In an age of abundance, where we are bombarded with information that leaks out of our pockets, it is no surprise that we are living in a period that has been dubbed by some as ‘The Age of Disinformation’. We see this most evidently in our politics, as actors existing in the extreme ends of the political spectrum aim to provide simple answers to the complex issues of our time, a result attributable to the collapse of the centre. But politics aside, how can we attempt to navigate through this age and trust elites that have become charlatans that paint images of impossible utopias, rather than the logical professors they once were?

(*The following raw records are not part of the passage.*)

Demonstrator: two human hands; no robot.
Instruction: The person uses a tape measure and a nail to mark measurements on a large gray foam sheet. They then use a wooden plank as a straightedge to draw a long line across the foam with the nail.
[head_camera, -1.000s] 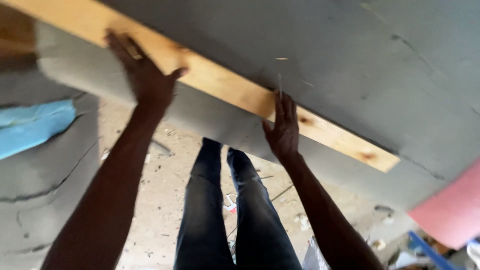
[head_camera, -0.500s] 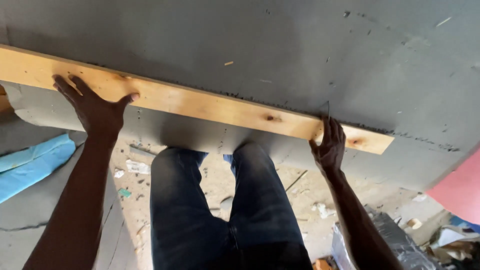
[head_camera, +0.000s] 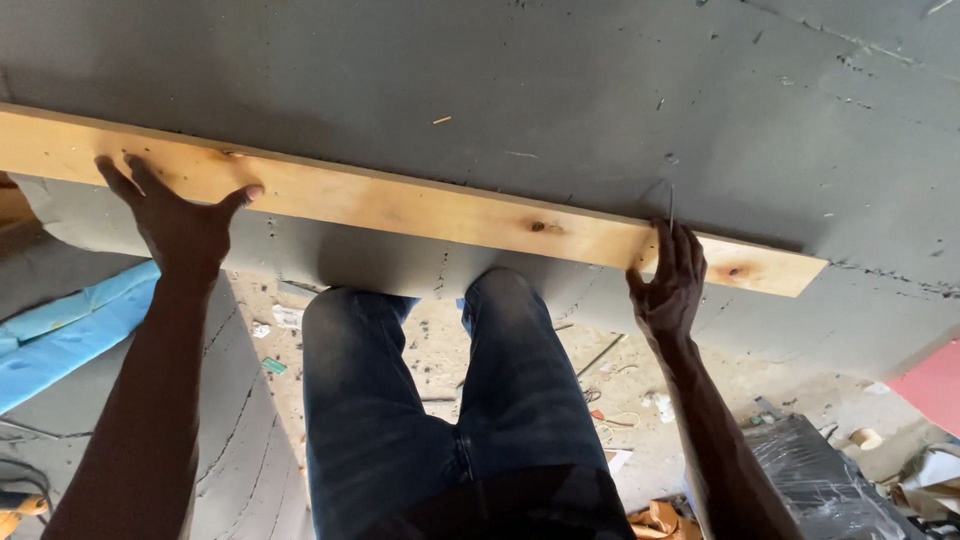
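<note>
Fingers (head_camera: 135, 180) of the left hand (head_camera: 180, 225) are lying spread and flat on the near face of a long wooden board (head_camera: 400, 205), the thumb reaching out to the right along its lower part; nothing is being gripped, the palm is only pressing. Over at the other end, the right hand (head_camera: 668, 280) is curling its fingers (head_camera: 685, 250) round the board's lower edge, closed on the wood, with a thin metal wire or nail (head_camera: 671, 205) standing up just above the fingertips; whether the hand is also pinching it cannot be told.

The board is lying slantwise across a big grey sheet (head_camera: 600, 90), its left end running out of view and its right end stopping well short of the sheet's right side. The board's upper edge is sitting against open grey surface, which is spreading wide above and to the right with only small specks and scratches on it. The sheet's own near edge is showing just below the board, pale and rough, touching the person's knees in blue jeans (head_camera: 440, 400).

Below that edge the floor (head_camera: 620, 380) is showing, dusty and littered with scraps. A blue foam piece (head_camera: 70, 335) is lying to the left, near the left forearm, and a black wrapped bundle (head_camera: 815, 470) is sitting beside the right forearm. A pink panel (head_camera: 930, 385) is poking in at the far right, well apart from the board.
</note>
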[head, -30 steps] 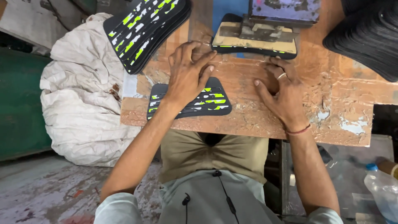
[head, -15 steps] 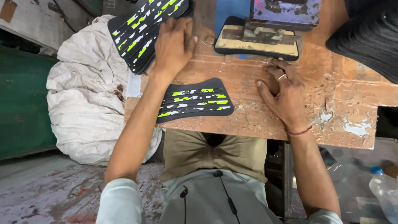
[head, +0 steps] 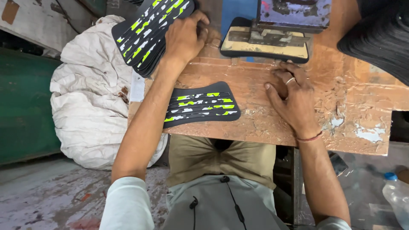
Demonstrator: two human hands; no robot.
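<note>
Left hand [head: 184,36] curled on stack of black printed pieces [head: 147,30] at bench [head: 353,106] far-left corner. Right hand [head: 294,100] flat, fingers apart, empty. Single printed piece [head: 201,109] overhangs near edge. Risk: stack overhanging white sack [head: 91,93], likely to slide if nudged.

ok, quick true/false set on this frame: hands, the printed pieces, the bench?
1. The left hand rests on the stack of printed pieces. True.
2. The right hand holds a printed piece. False: it lies flat on the bare bench, holding nothing.
3. One single piece lies on the bench near the front edge. True.
4. The white sack sits on the bench. False: it sits beside it, on the person's left.
5. A plastic bottle is on the floor at lower right. True.
</note>
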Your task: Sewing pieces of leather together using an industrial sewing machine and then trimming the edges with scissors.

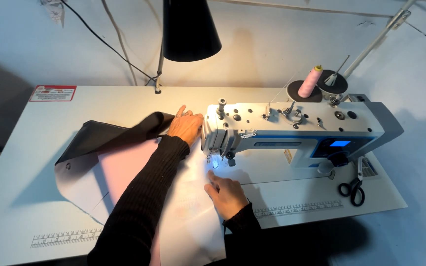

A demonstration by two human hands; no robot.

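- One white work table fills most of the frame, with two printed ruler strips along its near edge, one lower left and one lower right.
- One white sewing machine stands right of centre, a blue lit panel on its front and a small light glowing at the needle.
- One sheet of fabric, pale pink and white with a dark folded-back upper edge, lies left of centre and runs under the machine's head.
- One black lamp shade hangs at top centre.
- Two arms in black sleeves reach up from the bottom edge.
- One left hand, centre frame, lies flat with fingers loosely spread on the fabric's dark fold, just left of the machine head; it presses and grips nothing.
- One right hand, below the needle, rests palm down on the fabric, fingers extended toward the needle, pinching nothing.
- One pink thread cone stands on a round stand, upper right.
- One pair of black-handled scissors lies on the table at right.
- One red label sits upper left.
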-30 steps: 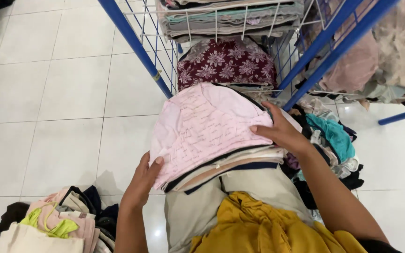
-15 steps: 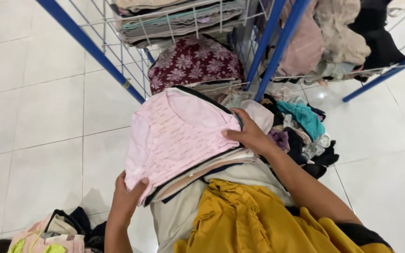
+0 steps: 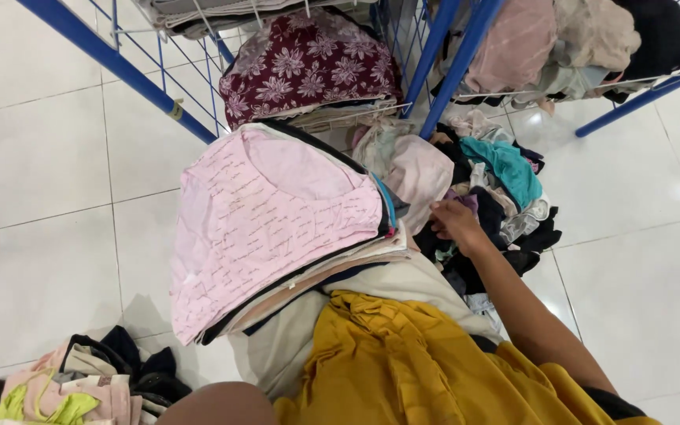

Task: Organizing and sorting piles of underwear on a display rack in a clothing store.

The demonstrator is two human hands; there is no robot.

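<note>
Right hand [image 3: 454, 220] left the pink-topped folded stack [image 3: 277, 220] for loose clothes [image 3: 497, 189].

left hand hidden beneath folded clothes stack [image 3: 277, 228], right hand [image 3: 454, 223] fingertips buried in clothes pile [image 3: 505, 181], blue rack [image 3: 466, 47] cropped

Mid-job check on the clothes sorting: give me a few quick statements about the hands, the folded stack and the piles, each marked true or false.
1. The right hand reaches into the loose clothes pile. True.
2. The top garment on the folded stack is green. False: it is pale pink.
3. The left hand is pressing on the stack's top. False: only part of that arm shows at the bottom edge.
4. A maroon floral garment lies on the blue rack. True.
5. The floor is carpeted. False: white tiles.
</note>
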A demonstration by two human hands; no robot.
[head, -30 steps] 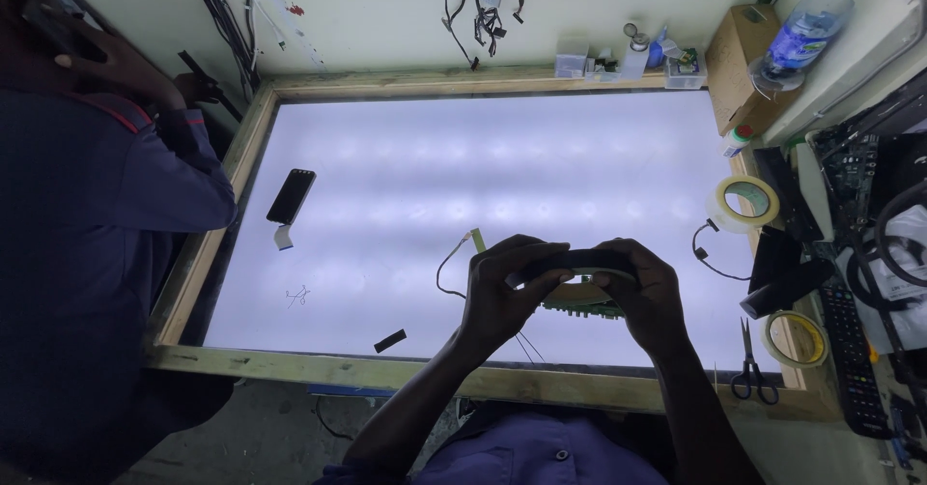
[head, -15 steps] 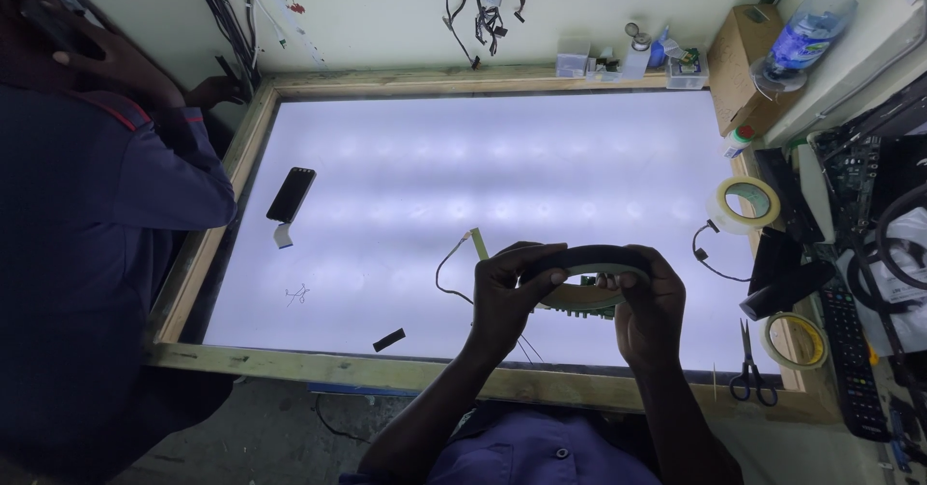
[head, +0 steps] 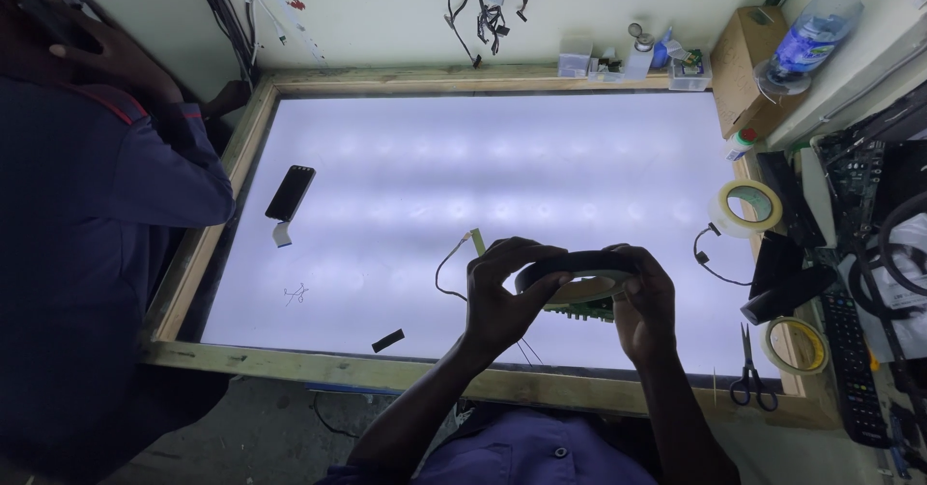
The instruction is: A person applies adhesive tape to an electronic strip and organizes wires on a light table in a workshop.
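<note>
A black roll of tape (head: pixel 577 265) lies nearly flat, edge-on to the camera, its width running left to right between the left hand (head: pixel 504 297) and the right hand (head: pixel 645 301), above the glowing white panel in a wooden frame (head: pixel 454 195). Fingers of both hands curl around its opposite rims, gripping it equally close, with a green circuit board (head: pixel 579 301) just beneath the roll.
</note>
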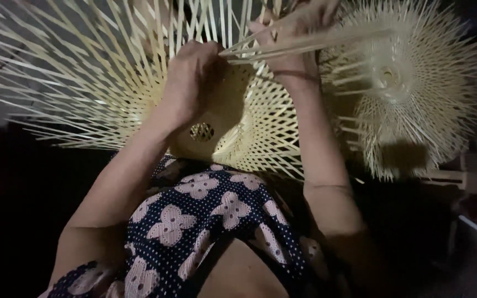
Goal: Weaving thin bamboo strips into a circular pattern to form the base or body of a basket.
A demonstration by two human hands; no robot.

The same question has existed since Socrates’ scepticism towards sophists, who were special philosophers that provided guidance to the nobility on important matters. As much as we can learn a great deal from those that possess fountains of knowledge, Socrates believed, however, that knowledge could also emanate from self-knowledge. Many of these elder-types have information that is worth possessing, but they also hold their own biases and prejudices that have been passed down or newly created just like everyone else. And so, the importance of critical reasoning was established in order to distinguish stagnated thinking from revitalising tradition in a modern context.
In my very first post, “Sardines and Washing Feet,” I spoke about Buddha’s teachings about the importance of questioning everything and never accepting what is put in front of you at face value. Scientific advancement can only be achieved through doubting even the most mundane phenomenon that we experience. Divisive rhetoric is often reduced to short and easily-digestible statements, and it’s important that we are both able and willing to delve into their deeper meaning. Where short six second videos and five minute interviews once thrived on social media platforms, they are being made extinct through people’s desire for more in-depth answers beyond the surface level. Long form media’s resurgence has seen two hour-long lectures garner millions of views, as an appetite has been formed for those who begin to unpack the simple statements in search of what’s true.
At the end of it, there is the perception of reality that has been fed to you, and there is truth. One will be conveniently unpacked for you so that you submit to the current consensus without feeling the need to criticise it. The other is waiting for you to discover it on your own terms.
Search for the answers and reclaim the truth.
What if you’re right, and they’re wrong?